One way to watch for dehydration is to keep a close eye on the color of your urine. Concentrated, darker yellow urine often means you’re dehydrated. And having less urine output than normal can also be a sign that you’re not drinking enough water and need to up your intake. Remember, the higher the concentration of your urine, the harder it is for your kidneys to process it. If your kidneys are struggling, you’re not able to rid your body of toxins that you normally would. This can leave you susceptible to illness and a compromised immune system.
Keep in mind, some foods, supplements (like riboflavin), and various medications can make your urine more yellow. So, in this case, a darker urine may not necessarily mean dehydration, but if it’s accompanied with some of these other symptoms, then you may want to monitor your water intake and drink up.
4. You’re Hungry—yes, it’s true. When you’re feeling hungry, you may actually be thirsty. Try drinking water to satisfy your hunger first before turning to food. Next, choose foods that are high in water content to provide both hydration and nutrients your body desperately needs. Cucumbers and lettuce top the list with 96% water, closely followed by zucchini, radishes, and celery, which are made up of nearly 95% water. But there are many fruits and vegetables that have high water contents.
Did you know that sometimes food cravings are just a cry for water? Since your liver needs water to break down and release glycogen into the bloodstream, a lack of water can mean less glycogen availability and thus an irresistible urge to reach for sweets.
Plus, filling up on water is a great way to squash hunger pangs. Once you fill up your stomach, there is also less room for food, and you’re less likely to overeat. Try drinking a few sips of water between bites of food to help pace yourself during meals and also ensure you don’t experience these symptoms of not drinking enough water.

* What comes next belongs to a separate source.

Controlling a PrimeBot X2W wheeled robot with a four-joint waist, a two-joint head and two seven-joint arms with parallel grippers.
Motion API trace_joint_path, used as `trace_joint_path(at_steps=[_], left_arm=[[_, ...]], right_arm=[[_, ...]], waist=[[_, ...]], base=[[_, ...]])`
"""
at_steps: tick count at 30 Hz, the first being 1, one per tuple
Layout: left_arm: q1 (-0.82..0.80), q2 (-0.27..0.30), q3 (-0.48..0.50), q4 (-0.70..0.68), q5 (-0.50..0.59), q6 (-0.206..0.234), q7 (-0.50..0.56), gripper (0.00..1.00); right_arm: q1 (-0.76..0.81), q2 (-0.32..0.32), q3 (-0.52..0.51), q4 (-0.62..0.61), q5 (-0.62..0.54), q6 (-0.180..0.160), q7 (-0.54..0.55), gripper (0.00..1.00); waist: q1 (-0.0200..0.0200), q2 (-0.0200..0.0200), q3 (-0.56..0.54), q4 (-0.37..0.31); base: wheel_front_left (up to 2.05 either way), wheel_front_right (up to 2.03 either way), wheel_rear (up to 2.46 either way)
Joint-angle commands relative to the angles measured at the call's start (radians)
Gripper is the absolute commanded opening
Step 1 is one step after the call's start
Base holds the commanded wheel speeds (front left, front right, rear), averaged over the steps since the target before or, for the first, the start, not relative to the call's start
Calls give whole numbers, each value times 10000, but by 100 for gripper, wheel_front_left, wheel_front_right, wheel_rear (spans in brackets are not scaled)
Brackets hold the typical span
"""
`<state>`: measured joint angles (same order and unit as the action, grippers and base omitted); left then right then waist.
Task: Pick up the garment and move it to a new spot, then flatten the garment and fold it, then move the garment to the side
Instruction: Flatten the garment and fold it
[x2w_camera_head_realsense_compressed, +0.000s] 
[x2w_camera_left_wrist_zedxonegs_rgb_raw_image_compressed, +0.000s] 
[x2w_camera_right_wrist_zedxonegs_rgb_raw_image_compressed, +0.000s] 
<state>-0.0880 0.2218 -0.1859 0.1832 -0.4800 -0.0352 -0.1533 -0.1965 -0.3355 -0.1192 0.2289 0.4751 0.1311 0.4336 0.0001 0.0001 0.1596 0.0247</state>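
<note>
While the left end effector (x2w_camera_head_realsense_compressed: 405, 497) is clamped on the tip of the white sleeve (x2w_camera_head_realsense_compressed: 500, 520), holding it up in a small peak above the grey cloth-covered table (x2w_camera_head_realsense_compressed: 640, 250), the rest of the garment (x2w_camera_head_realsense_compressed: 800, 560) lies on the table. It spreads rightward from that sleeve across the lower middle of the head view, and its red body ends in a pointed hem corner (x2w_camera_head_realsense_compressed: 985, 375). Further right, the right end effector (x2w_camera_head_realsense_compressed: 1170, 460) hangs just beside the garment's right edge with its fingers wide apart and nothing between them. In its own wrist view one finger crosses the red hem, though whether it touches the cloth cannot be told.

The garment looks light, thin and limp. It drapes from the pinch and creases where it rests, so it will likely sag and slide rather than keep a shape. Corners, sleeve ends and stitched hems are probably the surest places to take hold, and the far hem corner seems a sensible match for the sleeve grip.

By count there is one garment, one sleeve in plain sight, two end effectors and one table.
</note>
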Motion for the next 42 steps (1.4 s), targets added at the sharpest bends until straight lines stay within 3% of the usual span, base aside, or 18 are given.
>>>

5. You’re Not Aging Well—dry, flakey skin; stiff joints; dry mouth and bad breath; reduced mental clarity; sunken eyes; stiff, achy joints; weakness… these are just a few of the symptoms associated with both aging and dehydration.
Along with dry, less-than-supple skin is skin that looks lackluster. Again, when there’s insufficient water in your system, you can’t sweat, and sweating is the body’s way of naturally cleansing your skin. Dirt and blocked pores can leave you with unsightly breakouts and uneven, dull skin, which is never a good look.

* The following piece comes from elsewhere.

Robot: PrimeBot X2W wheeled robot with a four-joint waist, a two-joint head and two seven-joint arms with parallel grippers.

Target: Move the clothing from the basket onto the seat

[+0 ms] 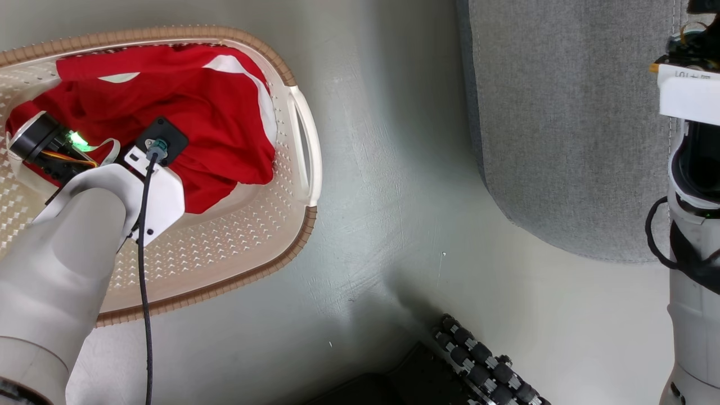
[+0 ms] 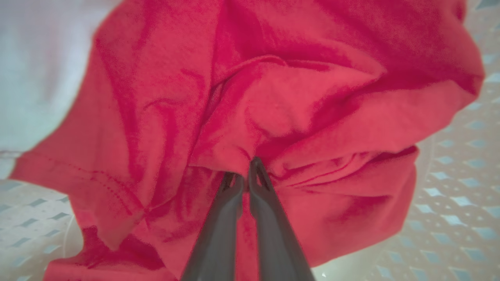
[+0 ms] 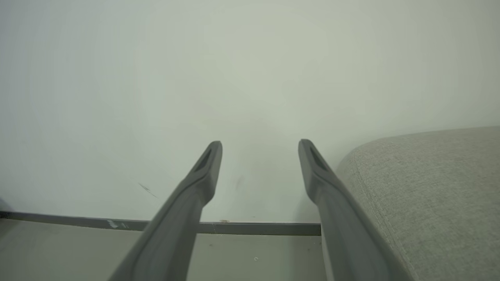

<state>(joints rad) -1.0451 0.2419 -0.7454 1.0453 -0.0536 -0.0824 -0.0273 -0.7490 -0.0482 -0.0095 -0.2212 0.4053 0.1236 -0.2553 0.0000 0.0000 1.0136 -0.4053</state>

Remedies for Not Drinking Enough Water
So, you’ve discovered you really don’t want to be dehydrated. Now, what? Well, first and foremost, if you’re not drinking at least 6 – 8 glasses of water a day, it’s time to start.

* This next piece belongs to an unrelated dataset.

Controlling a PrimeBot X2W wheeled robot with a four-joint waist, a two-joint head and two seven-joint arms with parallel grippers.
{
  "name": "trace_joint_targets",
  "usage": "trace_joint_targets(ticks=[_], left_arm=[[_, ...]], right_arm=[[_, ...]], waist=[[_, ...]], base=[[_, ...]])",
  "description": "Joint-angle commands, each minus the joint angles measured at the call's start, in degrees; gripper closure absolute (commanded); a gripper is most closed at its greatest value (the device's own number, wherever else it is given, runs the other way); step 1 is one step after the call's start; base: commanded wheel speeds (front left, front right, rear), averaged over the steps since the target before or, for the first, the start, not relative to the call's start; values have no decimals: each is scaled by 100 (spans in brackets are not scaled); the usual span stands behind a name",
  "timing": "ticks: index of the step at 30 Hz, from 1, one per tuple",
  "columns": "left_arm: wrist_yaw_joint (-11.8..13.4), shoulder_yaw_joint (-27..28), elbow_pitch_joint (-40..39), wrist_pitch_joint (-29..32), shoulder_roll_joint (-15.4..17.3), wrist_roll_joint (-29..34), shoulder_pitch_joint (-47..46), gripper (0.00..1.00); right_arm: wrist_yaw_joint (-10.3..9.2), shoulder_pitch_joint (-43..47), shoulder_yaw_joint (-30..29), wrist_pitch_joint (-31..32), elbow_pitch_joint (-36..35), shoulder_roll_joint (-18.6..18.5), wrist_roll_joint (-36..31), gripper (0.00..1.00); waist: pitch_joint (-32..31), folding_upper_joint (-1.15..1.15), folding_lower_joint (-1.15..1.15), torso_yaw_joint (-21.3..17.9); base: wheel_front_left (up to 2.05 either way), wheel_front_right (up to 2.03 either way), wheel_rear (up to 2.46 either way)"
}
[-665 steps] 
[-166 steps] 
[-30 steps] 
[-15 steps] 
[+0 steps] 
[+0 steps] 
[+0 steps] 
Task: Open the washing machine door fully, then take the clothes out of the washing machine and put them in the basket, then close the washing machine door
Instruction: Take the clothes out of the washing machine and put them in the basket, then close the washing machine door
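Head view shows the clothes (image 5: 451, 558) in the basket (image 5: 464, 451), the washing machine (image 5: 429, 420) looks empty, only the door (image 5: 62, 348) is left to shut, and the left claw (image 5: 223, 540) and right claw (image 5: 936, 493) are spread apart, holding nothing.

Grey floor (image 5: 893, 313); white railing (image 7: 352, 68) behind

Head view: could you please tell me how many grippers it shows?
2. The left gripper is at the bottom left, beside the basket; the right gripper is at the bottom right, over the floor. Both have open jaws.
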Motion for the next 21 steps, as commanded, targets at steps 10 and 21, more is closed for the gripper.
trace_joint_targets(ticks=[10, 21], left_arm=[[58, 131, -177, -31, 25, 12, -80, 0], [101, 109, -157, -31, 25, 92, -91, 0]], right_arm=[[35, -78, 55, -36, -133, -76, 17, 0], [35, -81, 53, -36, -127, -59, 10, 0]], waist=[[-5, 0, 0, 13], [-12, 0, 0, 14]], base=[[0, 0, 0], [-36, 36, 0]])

And, that’s a minimum requirement. If you’re already experiencing dehydration, eight is not enough! Better yet, 9 – 12 cups of pure water a day is a much better goal and more appropriate for health and hydration purposes. According to the European Journal of Clinical Nutrition, nonactive adults should drink a minimum of 1.5 liters of water per day. Climate, physical activity, diet, and health can all determine your water needs. If you’re physically active or live in a warm climate, you will need even more water to stay hydrated.
Try keeping a water bottle with you everywhere you go. Before you know it, sipping will become a habit, and you’ll easily get in your water requirements each day. If you don’t care for plain water, try jazzing it up with fresh lime, lemon, or cucumber slices. This can change your plain glass of water into a refreshing cocktail.
The bottom line is, if you want to look youthful, stay healthy, energized, and lean, then it’s time to drink up.